WIFE. Yes, I’ll repeat the word "vagina" twenty times, two hundred times, until the word starts to sound neutral, sterile, medical. Until you stop reacting to it; until people who hear it stop giggling, or being offended by the vulgarity of it, stop being indignant or getting excited. Vagina, vagina, vagina…
HUSBAND. Stop it!
WIFE. Vagina, vagina, vagina…
HUSBAND. You’re crazy.
WIFE. And you’re a hypocrite. A puritan. What is more attractive to you than a vagina? What do you see in your dreams? What do you pay the most attention to when you look at paintings in museums? What is the main thing for you in a woman? The eyes? The smile? Well, answer me!
HUSBAND. You’re crazy.
WIFE. I know. This life is enough to drive anyone crazy. Have I ever truly lived? What have I seen? What have I done? Home and work, home and work, home and work… And what happens at home? What happens at work? Where is my life? What have I done with it?

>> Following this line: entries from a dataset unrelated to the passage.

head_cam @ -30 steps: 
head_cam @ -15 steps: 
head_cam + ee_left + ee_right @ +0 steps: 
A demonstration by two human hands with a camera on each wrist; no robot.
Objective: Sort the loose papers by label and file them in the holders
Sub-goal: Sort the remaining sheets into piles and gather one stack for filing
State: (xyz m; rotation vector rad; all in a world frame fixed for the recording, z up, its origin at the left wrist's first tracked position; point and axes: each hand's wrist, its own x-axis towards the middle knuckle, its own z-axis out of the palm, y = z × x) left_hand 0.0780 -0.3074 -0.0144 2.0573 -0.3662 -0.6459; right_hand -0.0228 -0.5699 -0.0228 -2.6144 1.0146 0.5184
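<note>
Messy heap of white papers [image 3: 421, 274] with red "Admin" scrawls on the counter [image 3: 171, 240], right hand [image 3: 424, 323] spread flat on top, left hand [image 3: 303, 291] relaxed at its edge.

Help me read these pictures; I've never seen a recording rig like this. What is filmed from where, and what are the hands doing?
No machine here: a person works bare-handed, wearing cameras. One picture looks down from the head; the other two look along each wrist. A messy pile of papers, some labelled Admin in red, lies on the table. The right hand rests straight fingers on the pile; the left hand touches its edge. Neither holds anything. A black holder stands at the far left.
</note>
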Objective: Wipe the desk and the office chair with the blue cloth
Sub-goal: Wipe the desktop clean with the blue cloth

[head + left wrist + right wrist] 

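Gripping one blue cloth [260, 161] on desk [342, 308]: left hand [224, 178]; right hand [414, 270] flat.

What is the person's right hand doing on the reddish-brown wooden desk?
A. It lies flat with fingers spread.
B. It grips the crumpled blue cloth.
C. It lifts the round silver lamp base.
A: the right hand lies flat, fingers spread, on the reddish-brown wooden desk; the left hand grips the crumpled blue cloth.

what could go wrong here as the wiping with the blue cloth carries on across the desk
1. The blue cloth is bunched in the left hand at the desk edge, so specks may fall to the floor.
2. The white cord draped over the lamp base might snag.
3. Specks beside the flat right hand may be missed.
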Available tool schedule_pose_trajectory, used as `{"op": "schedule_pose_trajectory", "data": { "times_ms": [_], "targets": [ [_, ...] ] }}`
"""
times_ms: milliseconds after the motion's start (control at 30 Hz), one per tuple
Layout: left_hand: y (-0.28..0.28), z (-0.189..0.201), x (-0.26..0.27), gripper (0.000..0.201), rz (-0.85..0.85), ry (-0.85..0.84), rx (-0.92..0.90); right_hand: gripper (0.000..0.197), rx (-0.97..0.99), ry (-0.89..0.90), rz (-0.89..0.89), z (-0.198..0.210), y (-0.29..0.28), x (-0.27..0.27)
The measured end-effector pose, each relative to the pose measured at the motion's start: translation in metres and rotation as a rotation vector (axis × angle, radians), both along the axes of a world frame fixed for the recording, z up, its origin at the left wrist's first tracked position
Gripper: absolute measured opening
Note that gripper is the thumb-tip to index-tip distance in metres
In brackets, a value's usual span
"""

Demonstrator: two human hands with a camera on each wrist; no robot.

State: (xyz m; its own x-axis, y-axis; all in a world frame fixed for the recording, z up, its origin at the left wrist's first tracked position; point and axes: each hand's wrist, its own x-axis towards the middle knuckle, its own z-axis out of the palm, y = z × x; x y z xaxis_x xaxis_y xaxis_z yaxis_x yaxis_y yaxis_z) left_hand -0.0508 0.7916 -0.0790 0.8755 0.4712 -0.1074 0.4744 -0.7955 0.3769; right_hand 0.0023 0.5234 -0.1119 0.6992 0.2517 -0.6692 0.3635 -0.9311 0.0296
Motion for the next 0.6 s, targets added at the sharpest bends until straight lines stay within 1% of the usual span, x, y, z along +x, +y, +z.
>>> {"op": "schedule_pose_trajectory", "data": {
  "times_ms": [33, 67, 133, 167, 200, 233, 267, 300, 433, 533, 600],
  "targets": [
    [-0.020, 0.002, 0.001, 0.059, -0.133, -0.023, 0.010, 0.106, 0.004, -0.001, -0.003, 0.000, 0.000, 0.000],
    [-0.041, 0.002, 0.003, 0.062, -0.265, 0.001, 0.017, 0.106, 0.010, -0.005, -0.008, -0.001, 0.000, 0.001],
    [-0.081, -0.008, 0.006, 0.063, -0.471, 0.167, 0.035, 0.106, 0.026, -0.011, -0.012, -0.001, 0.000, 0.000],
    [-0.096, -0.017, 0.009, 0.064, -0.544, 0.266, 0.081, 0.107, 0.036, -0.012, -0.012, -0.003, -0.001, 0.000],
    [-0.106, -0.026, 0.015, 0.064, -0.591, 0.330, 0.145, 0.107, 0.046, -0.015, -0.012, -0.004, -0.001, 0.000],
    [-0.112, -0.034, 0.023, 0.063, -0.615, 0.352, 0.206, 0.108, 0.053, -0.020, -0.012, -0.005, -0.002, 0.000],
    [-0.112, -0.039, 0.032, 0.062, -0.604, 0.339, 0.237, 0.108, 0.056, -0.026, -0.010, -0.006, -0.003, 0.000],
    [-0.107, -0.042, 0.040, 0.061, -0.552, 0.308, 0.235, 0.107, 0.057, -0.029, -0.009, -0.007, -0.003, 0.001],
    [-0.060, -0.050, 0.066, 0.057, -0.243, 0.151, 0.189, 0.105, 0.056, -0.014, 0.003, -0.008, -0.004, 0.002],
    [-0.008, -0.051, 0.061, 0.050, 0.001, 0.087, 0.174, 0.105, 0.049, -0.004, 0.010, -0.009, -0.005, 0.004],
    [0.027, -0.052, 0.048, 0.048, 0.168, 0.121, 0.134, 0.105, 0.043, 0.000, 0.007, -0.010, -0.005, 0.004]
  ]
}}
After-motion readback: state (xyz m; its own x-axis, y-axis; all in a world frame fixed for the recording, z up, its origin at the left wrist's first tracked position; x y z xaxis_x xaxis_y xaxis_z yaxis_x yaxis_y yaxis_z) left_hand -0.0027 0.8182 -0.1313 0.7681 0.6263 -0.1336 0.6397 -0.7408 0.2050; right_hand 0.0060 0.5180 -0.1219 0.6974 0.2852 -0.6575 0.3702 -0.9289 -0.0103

So there is only one thing left to do – try to lose myself in sex and forget all my petty problems. They not worth worrying about anyway, but still they overwhelm and oppress me. To stop hating myself, even for just ten minutes. Not to think, even for just one second. Not to remember. Not to care. Just feel. The joy of being alive. The pleasure. The delight of taking and being taken. Man and woman are always in a state of war, and sex is the one moment of truce, the one field of mutual understanding and attraction. The one moment when you don’t feel lonely. An act of unity, a time of reconciliation with life, an illusion of love, a glimpse of happiness, an opportunity for self-affirmation.